▶ [Task requirements]:
Below are some records. Return exactly the lines from the one containing "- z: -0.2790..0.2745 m" through the one containing "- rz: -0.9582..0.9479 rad", both included, and only those.

▶ [Input for this task]:

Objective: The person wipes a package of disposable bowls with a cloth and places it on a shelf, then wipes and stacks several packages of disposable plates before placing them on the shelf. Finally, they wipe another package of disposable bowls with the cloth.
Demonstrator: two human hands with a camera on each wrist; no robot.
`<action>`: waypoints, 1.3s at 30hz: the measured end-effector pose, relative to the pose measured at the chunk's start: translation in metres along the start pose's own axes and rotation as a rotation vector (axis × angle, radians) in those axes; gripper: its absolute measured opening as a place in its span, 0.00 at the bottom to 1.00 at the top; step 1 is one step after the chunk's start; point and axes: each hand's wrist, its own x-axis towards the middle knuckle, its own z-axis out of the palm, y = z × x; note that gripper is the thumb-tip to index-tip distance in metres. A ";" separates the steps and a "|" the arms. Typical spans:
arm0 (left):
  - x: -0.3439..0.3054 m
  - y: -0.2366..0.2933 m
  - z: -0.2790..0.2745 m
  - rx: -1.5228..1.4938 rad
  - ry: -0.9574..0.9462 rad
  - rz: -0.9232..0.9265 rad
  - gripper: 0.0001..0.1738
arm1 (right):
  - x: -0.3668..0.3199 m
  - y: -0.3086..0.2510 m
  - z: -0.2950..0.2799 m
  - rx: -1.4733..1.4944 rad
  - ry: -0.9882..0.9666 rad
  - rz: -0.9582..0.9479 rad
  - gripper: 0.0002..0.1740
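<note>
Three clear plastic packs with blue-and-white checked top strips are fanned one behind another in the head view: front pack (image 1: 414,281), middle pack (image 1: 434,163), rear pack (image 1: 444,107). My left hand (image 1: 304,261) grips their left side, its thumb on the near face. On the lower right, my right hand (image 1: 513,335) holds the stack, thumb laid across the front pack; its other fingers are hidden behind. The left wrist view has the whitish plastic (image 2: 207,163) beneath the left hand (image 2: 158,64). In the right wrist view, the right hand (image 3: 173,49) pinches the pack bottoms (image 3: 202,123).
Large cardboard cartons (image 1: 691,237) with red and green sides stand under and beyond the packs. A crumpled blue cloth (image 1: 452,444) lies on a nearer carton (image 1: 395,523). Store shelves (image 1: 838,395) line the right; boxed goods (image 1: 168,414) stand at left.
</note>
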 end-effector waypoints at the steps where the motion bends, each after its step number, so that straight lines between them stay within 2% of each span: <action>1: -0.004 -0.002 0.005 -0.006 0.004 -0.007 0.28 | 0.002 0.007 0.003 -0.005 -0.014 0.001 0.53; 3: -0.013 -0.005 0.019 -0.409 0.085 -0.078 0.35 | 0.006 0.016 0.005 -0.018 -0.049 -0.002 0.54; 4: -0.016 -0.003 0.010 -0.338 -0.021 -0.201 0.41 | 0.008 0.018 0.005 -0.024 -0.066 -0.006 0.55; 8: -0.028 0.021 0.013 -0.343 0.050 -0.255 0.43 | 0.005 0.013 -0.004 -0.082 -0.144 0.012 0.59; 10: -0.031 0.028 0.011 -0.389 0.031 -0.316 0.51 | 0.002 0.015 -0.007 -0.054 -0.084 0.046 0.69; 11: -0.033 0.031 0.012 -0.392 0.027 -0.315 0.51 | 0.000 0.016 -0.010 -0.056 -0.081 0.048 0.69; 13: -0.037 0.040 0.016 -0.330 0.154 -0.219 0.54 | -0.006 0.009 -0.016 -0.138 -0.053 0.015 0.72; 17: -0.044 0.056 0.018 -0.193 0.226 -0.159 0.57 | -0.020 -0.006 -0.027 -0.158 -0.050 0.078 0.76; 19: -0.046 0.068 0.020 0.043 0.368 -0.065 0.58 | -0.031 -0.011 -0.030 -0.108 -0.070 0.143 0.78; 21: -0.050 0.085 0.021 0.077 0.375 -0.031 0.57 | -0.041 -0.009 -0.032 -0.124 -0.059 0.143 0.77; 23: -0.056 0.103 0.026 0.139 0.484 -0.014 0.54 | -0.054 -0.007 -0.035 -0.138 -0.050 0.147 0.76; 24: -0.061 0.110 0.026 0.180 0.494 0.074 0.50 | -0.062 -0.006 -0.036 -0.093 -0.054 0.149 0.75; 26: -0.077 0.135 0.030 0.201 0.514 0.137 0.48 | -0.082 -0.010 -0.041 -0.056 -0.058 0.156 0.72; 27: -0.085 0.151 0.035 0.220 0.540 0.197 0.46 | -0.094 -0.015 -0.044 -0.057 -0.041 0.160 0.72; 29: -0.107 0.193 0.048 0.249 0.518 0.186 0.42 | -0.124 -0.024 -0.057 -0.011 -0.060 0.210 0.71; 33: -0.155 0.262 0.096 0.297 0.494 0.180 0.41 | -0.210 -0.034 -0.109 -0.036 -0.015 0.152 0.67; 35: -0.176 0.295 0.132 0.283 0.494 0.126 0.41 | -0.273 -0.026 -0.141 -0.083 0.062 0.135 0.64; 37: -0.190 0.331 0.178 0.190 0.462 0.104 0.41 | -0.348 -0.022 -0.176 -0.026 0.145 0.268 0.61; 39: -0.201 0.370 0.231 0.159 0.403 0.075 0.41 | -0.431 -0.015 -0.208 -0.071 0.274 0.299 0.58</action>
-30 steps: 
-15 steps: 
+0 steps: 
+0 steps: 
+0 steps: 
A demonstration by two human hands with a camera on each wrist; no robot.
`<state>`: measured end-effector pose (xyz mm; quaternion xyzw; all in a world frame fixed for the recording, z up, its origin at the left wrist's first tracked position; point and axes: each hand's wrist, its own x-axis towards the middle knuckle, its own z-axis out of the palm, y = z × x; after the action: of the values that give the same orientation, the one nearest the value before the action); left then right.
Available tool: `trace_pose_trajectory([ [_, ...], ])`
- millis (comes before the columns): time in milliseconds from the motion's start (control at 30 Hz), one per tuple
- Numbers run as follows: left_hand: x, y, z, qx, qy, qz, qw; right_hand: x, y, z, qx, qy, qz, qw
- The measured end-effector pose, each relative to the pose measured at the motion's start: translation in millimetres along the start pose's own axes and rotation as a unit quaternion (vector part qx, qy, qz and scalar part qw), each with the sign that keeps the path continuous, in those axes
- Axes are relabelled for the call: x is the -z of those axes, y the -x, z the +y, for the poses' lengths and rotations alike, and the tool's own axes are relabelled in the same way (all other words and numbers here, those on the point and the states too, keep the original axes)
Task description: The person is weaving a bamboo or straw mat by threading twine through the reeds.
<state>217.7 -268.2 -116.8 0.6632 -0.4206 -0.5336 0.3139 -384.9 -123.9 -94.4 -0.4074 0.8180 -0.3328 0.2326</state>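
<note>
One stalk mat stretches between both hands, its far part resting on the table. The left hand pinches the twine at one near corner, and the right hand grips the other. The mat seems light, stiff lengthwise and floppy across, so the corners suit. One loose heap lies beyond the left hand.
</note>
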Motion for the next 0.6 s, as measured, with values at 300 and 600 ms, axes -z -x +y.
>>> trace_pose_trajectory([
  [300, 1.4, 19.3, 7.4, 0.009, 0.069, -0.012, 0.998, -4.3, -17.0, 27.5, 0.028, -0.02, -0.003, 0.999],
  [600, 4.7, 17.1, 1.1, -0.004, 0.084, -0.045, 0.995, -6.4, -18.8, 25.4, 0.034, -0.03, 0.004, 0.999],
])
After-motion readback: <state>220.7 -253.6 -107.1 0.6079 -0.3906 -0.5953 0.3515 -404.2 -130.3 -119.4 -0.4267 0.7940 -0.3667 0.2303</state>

▶ [Expected output]:
  - z: -0.2790..0.2745 m
  - rx: -1.5228..1.4938 rad
  - ry: -0.9574..0.9462 rad
  - rz: -0.9232..0.9265 rad
  - gripper: 0.0001..0.1738
arm1 (right):
  - x: -0.3668..0.3199 m
  - y: -0.3086..0.2510 m
  - z: -0.2950..0.2799 m
  - rx: -1.4733..1.4944 rad
  - ry: -0.9882..0.9666 rad
  - rz: -0.9582..0.9479 rad

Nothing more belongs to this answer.